Monday, 2 September 2013

Jansen Järvi Prom 67 Britten Berlioz Saint-Saëns Pärt

In Prom 67, Paavo Järvi and the Orchestre de Paris played Arvo Pärt, Britten, Berlioz and Saint-Saëns. But this Prom will be remembered for Janine Jansen's Britten Violin Concerto op 15, 1939. Jansen's 2009 recording (also with Paavo Järvi) is classic, but this Proms performance was even more impassioned.

Jansen played the long opening lines serenely, intensifying the contrast between beauty and the tense agitato. Fiercely angular bowing. Wild, turbulent strings begin the second movement, suggesting flight and action .The long diminuendo could suggest many things, Jansen's delicacy makes it feel vulnerable, particularly fragile against the turbulence in the orchestra. The violin emerges, in an intriguing solo cadenza: Jansen beats pizzicato. Hollow, wooden percussiveness, basic sounds yet in this context, frighteningly eerie.  Then the violin soars, bringing the whole orchestra behind it in a rising anthem. Yet, if there is a protagonist in the piece, he or she is very much alone. In the quiet passages, Jansen is firm and resolute. Turbulent, circular figures in the orchestra threaten to overwhelm but Jansen's response is fast paced and agile. The Orchestre de Paris has a richer sound than the LSO on the recording, and for Järvi they create the brooding final movement with depth, the dark chords like heartbeats or a march towards death. The violin twists, creating strange ambiguities. Jansen's playing is assured but she gets to the emotionally disturbing soul of the piece.  Britten wrote the piece at a time of turmoil, when his despair over Europe was so acute he needed to get way. Listening to the Violin Concerto, perhaps we can already hear Britten confronting the fundamental darkness of the human spirit, from which there is no escape.

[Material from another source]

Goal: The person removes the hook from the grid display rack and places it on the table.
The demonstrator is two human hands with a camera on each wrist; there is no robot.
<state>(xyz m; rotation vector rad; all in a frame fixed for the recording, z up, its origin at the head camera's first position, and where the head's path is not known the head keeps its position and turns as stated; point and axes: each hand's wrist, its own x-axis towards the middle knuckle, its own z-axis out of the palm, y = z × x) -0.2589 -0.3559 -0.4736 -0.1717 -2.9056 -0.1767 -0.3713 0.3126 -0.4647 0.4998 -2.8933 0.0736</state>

Pairing Britten's Violin Concerto with Arvo Pärt's Cantus in memoriam Benjamin Britten, was astute. When Edward Gardner and the BBCSO played this Pärt piece in 2010, its tolling bell and wash of strings sounded like a reprise of Britten's Sea Interludes. Perhaps Pärt was thinking of Peter Grimes, but hearing the piece in the broader context of Britten's life and death made the work seem altogther more substantial, and more moving. The Orchestre de Paris has a refinement that few British orchestras - even the best - don't often achieve. In this performance, they gave Pärt's short piece the power of elegy.

After Britten, we needed Something Completely Different. so Järvi blew the gloom away with a vigorous Berlioz Le Corsaire. Vivid, energetic playing with exactly the right touch of bravado. The Orchestre de Paris are far too stylish to go for the vulgarity that Berlioz sometimes needs. but here they captured the wild spirit of open skies and seas. We could imagine pirates and dancers throwing caution to the winds.

Thierry Eisach played the Royal Albert Hall organ in Saint-Saëns.Symphony no 3. This might have been written for a cathedral and a very academic, austere organist but it's an interior "open horizon" of the imagination. Imagine Saint-Saëns as a swashbuckling pirate in his dreams, and you'll get an idea what Eisach, Järvi and the Orchestre de Paris achieved in this thrilling Prom, the first truly satisfying Prom this week.